The cost extends beyond the local server. In clustered deployments, subscription interest is propagated to all peers over route connections. Each SUB and UNSUB generates a protocol message that every other server in the cluster must process and apply to its own interest graph. In a 5-server cluster, 10,000 subscription operations on one server generate 40,000 protocol messages across routes. Gateway connections amplify this further — subscription changes propagate across super-clusters when using interest-only gateway mode.

Subscription churn also degrades the subscription cache hit rate. NATS caches subject-to-subscriber matches to avoid re-evaluating the trie on every publish. When subscriptions change frequently, cached matches are invalidated, forcing the server to re-walk the trie for affected subjects. A healthy server maintains a cache hit rate above 95%. Sustained subscription churn can drop this below 80%, adding latency to every publish operation on subjects whose cached matches were invalidated.

Common causes

  • Per-request subscribe/unsubscribe pattern. Applications that create a temporary subscription for each incoming request — subscribe, wait for reply, unsubscribe — generate two subscription operations per request. At 5,000 requests/second, that’s 10,000 subscription operations per second. This is the most common cause and usually indicates the application isn’t using the built-in request-reply pattern (nc.Request()), which uses a multiplexed inbox subscription internally.

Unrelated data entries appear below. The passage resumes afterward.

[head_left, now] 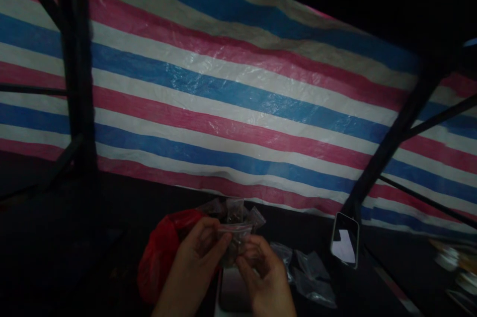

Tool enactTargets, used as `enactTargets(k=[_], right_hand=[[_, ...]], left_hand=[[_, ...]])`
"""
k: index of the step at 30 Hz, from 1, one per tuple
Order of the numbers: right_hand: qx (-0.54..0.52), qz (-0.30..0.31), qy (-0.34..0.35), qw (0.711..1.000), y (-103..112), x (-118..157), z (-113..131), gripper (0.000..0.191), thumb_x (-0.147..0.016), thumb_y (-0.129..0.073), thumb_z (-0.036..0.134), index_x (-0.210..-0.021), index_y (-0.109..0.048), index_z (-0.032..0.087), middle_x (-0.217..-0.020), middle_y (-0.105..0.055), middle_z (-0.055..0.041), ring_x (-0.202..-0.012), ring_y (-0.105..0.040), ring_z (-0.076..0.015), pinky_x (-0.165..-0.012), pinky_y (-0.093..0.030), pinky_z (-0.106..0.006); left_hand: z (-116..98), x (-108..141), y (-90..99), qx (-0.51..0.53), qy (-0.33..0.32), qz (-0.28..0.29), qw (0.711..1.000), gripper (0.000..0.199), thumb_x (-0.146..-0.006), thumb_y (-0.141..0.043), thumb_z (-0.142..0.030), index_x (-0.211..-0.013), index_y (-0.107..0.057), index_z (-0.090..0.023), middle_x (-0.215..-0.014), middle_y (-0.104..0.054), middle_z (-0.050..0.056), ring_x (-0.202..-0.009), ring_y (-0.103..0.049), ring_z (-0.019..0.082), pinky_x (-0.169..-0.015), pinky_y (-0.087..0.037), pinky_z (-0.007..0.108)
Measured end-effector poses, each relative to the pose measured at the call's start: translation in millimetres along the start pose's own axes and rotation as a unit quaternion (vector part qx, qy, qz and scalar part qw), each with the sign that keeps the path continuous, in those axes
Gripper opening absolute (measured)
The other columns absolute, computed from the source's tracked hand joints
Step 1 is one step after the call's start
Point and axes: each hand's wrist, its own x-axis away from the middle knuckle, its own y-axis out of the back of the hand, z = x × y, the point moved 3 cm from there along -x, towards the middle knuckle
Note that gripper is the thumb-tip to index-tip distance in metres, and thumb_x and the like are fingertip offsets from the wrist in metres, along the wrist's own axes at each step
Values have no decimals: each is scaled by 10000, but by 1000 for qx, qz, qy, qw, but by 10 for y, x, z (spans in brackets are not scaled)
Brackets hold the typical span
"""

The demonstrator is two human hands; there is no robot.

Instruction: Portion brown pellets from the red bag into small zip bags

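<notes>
a small clear plastic zip bag [234,247] sits at the frame's lower centre, pinched between the fingers of the left hand [199,252] and right hand [265,267]; a crumpled red plastic bag [156,262] lies lower left of centre.

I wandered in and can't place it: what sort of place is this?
Perhaps a makeshift stall or sheltered work corner, though it is too dim to be sure. A striped plastic sheet hangs behind dark poles, and small clear bags lie on a dark surface.
</notes>
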Motion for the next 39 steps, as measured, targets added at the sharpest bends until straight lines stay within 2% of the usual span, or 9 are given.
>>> enactTargets(k=[5,9,13,20,23,26,31,34,39], right_hand=[[20,14,0,1000,173,147,111,542,-898,-765,585,-1316,-691,248,-1237,-770,-117,-1105,-739,-285,-975,-596,-410],[46,4,-17,999,255,74,233,518,-916,-676,684,-1100,-741,205,-1034,-803,-96,-1006,-754,-279,-920,-591,-383],[141,22,-52,988,341,-49,117,445,-905,-699,530,-1175,-726,177,-883,-770,-52,-840,-747,-255,-776,-586,-352],[225,-55,-22,972,504,-53,-24,477,-914,-656,440,-1300,-719,166,-1131,-730,-114,-1142,-689,-294,-1081,-493,-428],[233,-72,-6,970,587,11,-36,447,-951,-589,468,-1242,-750,170,-1177,-745,-144,-1182,-686,-309,-1099,-494,-451],[229,-77,24,970,681,77,-72,381,-944,-589,480,-1120,-793,211,-1154,-776,-132,-1137,-717,-304,-1063,-530,-447],[237,-62,41,969,735,128,-117,326,-938,-593,469,-1032,-809,243,-1083,-783,-113,-1093,-726,-308,-1021,-545,-459],[242,-50,39,968,703,125,-113,282,-915,-630,437,-1038,-811,259,-1058,-783,-93,-1080,-734,-308,-1007,-551,-451],[242,-67,31,968,666,104,-98,353,-929,-610,451,-1153,-775,233,-1103,-776,-103,-1145,-727,-313,-1070,-524,-460]], left_hand=[[172,85,-170,-59,16,78,995,225,-825,-788,-426,-867,-683,-231,-903,-833,32,-867,-792,216,-779,-611,286],[281,90,-195,-116,2,57,992,243,-856,-736,-456,-929,-713,-225,-977,-841,60,-950,-799,241,-851,-614,311],[346,108,-9,-143,-9,-4,990,305,-901,-696,-458,-1096,-690,-223,-1217,-805,107,-1233,-731,283,-1076,-550,376],[203,228,423,-279,-75,-58,956,293,-991,-600,-481,-1149,-694,-253,-1226,-799,77,-1192,-749,278,-997,-587,335],[125,260,644,-362,-155,-105,913,273,-1015,-556,-465,-1110,-694,-249,-1148,-799,79,-1086,-767,269,-947,-597,342],[67,278,880,-457,-318,-155,816,247,-1033,-485,-393,-1096,-666,-237,-1056,-770,81,-970,-756,256,-874,-609,355],[58,145,1059,-587,-427,-80,683,302,-1065,-413,-329,-1273,-591,-201,-1227,-715,124,-1126,-708,273,-947,-599,399],[22,32,1049,-619,-447,-18,645,355,-1064,-395,-300,-1371,-543,-201,-1317,-695,126,-1200,-688,272,-1010,-580,413],[-9,-31,1071,-614,-476,8,629,366,-1051,-398,-273,-1382,-532,-194,-1324,-695,134,-1192,-691,264,-998,-578,398]])
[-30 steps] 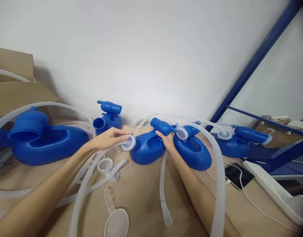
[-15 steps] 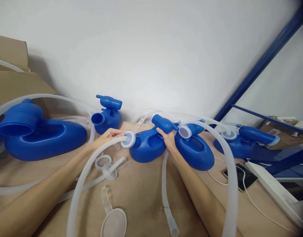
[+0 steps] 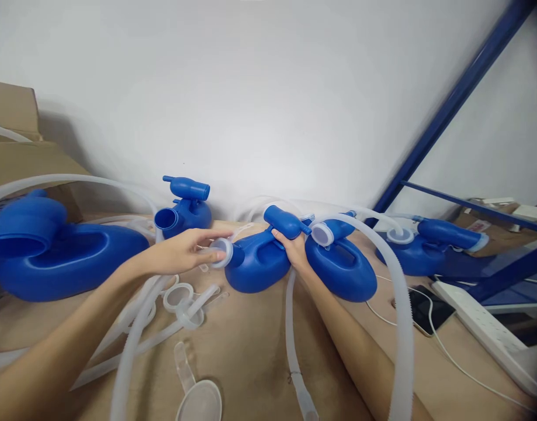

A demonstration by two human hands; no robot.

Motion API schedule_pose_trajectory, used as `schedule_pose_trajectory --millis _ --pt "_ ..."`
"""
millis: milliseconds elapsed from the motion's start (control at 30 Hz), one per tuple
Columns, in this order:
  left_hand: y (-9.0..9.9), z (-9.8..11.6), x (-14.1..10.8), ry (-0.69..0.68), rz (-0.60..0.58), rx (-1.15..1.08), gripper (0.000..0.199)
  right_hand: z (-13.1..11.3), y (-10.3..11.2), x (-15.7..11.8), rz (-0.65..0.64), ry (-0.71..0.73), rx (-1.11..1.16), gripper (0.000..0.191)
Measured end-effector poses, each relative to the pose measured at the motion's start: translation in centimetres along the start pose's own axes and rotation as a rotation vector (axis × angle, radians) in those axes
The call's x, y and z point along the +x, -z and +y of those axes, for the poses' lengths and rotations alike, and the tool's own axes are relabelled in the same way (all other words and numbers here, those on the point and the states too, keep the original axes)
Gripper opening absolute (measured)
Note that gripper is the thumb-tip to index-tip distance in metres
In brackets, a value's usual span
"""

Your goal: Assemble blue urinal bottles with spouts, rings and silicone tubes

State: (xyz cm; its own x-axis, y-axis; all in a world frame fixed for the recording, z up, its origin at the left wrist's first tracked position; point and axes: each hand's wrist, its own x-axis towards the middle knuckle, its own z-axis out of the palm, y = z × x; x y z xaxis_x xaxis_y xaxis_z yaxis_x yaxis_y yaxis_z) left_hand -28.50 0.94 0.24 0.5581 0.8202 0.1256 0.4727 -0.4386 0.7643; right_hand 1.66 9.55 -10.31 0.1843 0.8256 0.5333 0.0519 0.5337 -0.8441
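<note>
In the middle of the table stands a blue plastic urinal bottle (image 3: 257,272), its mouth facing left. My right hand (image 3: 293,247) is closed round its upper part, just below the blue tubular piece (image 3: 286,220) on top. A translucent cap (image 3: 227,253) sits at the bottle's mouth. My left hand (image 3: 193,251) grips that cap, thumb on its near side and fingers over the top. A translucent corrugated hose (image 3: 134,345) runs down below the left hand; its joint with the cap is hidden. Touching the right side is another capped blue bottle (image 3: 340,272).
More blue bottles stand at left (image 3: 75,263), back (image 3: 191,213) and right (image 3: 419,254). Loose translucent caps (image 3: 202,400) and tubes lie in front. A phone (image 3: 428,310), cable and power strip (image 3: 487,333) are at right, by a blue metal frame (image 3: 452,111). A cardboard box (image 3: 27,164) stands left.
My left hand has shifted from behind the cap and hose to the front, and its thumb now presses on the cap. My right hand keeps its hold. The view has turned slightly.
</note>
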Motion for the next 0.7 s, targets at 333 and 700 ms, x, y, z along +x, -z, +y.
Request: schedule_pose_trajectory --millis 333,700 --pt "-1.5 0.2 0.7 0.13 0.068 -0.037 0.057 -0.5 -0.3 -0.1 0.018 -0.019 -0.055 0.064" --pt "-3.3 2.6 0.6 0.008 0.257 0.593 0.054 -0.8 -0.5 -0.4 0.015 0.056 -0.07 0.064"
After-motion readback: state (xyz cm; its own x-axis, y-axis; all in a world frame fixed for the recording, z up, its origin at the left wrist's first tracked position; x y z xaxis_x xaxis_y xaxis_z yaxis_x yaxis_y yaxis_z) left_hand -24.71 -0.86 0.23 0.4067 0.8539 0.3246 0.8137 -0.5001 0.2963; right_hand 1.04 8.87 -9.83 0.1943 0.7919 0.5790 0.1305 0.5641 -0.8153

  • Reconnect storms re-subscribing all subscriptions. When a client reconnects to a NATS server, the client library re-sends all active subscriptions. If a client has 500 subscriptions and reconnects 20 times during a network disruption, that’s 10,000 subscription inserts on the server — plus the corresponding removes when the old connections are cleaned up. A fleet-wide network blip affecting hundreds of clients amplifies this to hundreds of thousands of operations.

  • Dynamic topic subscriptions in response to user activity. Applications that subscribe to user-specific subjects when a user logs in and unsubscribe when they log out create churn proportional to session turnover. A web application with 1,000 concurrent users and an average session length of 10 minutes generates ~100 subscribe/unsubscribe pairs per minute. During peak hours or deployment rollouts, this rate can spike dramatically.

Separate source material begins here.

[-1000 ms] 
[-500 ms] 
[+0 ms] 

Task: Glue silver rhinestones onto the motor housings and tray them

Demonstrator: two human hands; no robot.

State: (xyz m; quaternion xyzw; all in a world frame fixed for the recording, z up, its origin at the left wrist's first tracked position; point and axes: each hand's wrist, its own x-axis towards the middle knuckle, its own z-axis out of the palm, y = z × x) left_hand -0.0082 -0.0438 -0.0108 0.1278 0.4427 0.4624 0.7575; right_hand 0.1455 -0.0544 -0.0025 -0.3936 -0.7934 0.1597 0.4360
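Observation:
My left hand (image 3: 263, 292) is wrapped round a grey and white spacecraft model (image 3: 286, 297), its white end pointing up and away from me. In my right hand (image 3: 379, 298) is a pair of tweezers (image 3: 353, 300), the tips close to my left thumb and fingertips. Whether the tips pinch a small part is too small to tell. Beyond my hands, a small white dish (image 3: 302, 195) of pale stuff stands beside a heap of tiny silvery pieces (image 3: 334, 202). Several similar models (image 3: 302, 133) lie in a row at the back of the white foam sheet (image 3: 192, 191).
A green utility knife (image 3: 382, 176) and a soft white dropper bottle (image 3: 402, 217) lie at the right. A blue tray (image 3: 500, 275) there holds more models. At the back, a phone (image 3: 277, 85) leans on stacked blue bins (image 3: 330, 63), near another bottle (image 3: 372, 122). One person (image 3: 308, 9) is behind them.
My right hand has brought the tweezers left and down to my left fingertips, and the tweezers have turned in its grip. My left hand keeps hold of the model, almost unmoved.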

  • Ephemeral JetStream consumers creating deliver subscriptions. Each ephemeral push consumer creates a subscription on its deliver subject when it binds and removes it when it’s garbage-collected. If application code creates and destroys ephemeral consumers frequently (e.g., one per batch job), each lifecycle generates subscription churn on the underlying NATS server.

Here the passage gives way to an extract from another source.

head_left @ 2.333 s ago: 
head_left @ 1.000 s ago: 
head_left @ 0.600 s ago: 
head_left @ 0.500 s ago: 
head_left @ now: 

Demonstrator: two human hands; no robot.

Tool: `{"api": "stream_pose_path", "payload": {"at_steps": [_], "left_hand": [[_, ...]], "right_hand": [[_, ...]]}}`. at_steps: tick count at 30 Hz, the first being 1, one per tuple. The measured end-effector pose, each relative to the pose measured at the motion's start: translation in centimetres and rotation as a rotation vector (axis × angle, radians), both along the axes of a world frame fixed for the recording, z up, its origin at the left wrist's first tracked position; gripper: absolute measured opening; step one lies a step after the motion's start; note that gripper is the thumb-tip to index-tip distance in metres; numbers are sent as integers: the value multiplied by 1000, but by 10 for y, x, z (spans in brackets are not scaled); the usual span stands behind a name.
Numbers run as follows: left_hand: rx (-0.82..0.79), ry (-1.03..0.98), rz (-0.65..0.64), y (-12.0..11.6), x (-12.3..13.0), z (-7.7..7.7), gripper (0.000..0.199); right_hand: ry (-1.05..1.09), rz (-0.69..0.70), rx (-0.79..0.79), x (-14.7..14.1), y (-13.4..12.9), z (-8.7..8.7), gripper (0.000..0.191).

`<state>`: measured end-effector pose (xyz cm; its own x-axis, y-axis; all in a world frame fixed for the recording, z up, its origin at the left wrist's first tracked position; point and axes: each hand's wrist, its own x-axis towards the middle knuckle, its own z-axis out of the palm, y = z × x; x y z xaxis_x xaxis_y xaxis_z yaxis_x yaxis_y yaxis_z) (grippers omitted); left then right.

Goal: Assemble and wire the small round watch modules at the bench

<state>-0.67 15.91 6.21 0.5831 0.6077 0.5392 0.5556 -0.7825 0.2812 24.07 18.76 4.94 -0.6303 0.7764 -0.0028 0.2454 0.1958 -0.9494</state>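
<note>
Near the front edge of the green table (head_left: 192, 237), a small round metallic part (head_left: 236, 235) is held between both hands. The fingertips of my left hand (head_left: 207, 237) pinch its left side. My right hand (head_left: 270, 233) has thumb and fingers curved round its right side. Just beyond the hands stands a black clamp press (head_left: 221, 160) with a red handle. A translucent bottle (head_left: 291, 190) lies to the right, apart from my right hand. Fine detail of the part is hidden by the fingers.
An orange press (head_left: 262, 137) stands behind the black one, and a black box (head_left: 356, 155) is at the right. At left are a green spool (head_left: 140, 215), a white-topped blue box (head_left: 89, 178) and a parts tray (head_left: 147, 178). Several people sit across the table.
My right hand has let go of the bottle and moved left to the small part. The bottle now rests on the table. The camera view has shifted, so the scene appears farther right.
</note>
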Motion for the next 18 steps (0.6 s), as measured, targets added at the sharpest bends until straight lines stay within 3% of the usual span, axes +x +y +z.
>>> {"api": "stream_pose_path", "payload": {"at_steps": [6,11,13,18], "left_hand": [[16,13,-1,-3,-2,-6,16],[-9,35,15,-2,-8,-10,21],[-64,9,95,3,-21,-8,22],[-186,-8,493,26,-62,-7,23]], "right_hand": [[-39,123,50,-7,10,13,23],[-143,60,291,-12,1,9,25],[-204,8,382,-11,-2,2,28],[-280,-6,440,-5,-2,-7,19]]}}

  • Client library auto-unsubscribe behavior. Some client libraries support auto-unsubscribe after N messages (sub.AutoUnsubscribe(n)). Each auto-unsubscribe generates an UNSUB protocol message. If many subscriptions auto-unsubscribe simultaneously — for example, a batch of one-shot request listeners all completing at once — the churn spikes.

How to diagnose

Check the subscription statistics endpoint

Query the server’s subscription stats to see insert and remove counts:

Terminal window
curl -s http://localhost:8222/subsz | jq '{num_subscriptions: .num_subscriptions, num_inserts: .num_inserts, num_removes: .num_removes, num_cache: .num_cache, cache_hit_rate: .cache_hit_rate}'

Compare num_inserts and num_removes over time. If both values are increasing at thousands per second, the server has active subscription churn.

Check the cache hit rate

A healthy subscription cache hit rate is above 95%:

Terminal window
curl -s http://localhost:8222/subsz | jq '.cache_hit_rate'

A cache hit rate below 80% combined with high insert/remove counts confirms that churn is degrading routing performance.

Identify churning connections

Find connections with high subscription counts or rapid subscription activity:

Terminal window
nats server report connections --sort subs

Connections that show fluctuating subscription counts across consecutive reports are the likely sources. Also check for connections with unusually high in_msgs relative to their subscription count — this pattern often indicates per-request subscribe/unsubscribe behavior.

Check connection churn correlation

Subscription churn often correlates with connection churn. If clients are reconnecting frequently, each reconnection replays all subscriptions:

Terminal window
nats server request connections --sort idle

Look for connections with very short idle times (seconds), indicating recent reconnections.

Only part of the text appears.